Barry Vine conducía. Era de esos a los que les gusta conducir, a cuyas esposas nunca dejan conducir, que conducirán distancias enormes y terribles y parecerán disfrutar. Barry le había dicho una vez a Burden que había conducido hasta su casa desde el oeste de Irlanda con una sola mano y sin frenar salvo el tramo del ferry hasta Fishguard. Esta vez sólo tenía que conducir ciento veintinueve kilómetros.

– ¿Conoce esa expresión, señor, «besar a la hija del artillero»?

– No, no la conozco.

Burden empezaba a sentirse un ignorante. ¿Iba el sargento detective Vine a contarle más aventuras de todos esos personajes wagnerianos que parecían pasar de las sagas noruegas a las óperas alemanas y volver a las primeras?

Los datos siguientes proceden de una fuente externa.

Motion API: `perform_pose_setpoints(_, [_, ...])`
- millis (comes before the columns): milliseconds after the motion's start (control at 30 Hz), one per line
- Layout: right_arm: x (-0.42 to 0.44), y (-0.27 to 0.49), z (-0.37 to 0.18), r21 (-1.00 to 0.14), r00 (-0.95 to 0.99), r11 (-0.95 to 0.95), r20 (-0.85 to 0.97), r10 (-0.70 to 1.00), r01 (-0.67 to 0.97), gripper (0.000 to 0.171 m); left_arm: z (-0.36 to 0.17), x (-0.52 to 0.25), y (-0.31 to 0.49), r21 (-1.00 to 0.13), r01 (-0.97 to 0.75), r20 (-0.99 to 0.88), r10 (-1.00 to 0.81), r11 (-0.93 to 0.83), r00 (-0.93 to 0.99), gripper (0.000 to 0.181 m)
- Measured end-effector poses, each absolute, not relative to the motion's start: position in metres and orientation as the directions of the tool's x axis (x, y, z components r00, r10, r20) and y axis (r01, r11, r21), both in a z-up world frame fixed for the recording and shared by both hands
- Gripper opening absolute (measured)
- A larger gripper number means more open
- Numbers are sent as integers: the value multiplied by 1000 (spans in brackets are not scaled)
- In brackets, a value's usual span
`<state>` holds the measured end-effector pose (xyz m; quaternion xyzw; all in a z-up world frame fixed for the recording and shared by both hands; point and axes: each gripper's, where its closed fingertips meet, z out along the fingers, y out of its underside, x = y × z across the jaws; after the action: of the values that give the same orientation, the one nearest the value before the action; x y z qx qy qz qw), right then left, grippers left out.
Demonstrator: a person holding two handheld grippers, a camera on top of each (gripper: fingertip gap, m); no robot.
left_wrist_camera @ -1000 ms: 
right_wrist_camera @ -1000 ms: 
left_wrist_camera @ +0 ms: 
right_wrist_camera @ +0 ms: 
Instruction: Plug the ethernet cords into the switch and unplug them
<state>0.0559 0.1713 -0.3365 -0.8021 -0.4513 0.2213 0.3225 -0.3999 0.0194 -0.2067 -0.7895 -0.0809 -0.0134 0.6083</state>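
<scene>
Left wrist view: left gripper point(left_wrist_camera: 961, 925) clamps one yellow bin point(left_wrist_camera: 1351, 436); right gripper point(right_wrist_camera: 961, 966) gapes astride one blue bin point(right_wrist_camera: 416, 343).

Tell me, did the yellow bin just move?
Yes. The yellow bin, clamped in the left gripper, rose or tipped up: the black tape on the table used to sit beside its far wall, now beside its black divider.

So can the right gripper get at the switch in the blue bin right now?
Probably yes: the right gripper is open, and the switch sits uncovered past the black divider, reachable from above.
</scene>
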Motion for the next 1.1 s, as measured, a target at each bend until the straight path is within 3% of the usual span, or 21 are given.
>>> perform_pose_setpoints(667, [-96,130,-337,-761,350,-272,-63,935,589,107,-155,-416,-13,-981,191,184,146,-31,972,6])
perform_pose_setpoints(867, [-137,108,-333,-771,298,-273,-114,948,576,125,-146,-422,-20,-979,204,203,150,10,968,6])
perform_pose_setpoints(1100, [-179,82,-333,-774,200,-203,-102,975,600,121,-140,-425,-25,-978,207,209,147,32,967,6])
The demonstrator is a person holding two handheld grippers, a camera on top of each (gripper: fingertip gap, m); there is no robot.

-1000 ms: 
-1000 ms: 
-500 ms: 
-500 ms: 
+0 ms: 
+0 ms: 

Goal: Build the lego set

– Es una frase que significa algo completamente diferente, pero no puedo recordar qué.

– ¿Sale en alguna ópera?

– Que yo sepa, no -respondió Barry.

La casa del padre de Daisy se encontraba cerca del campo de fútbol del Arsenal, una pequeña casa victoriana de ladrillo gris en una calle de casas adosadas. No había limitación de aparcamiento y Vine pudo dejar el coche junto al bordillo en Nineveh Road.

– Mañana a esta hora habrá luz -dijo Barry, palpando en busca del picaporte de la verja-. Esta noche hay que adelantar los relojes.

– Hay que adelantarlos, ¿no? Nunca recuerdo cuándo hay que adelantarlos y cuándo hay que atrasarlos.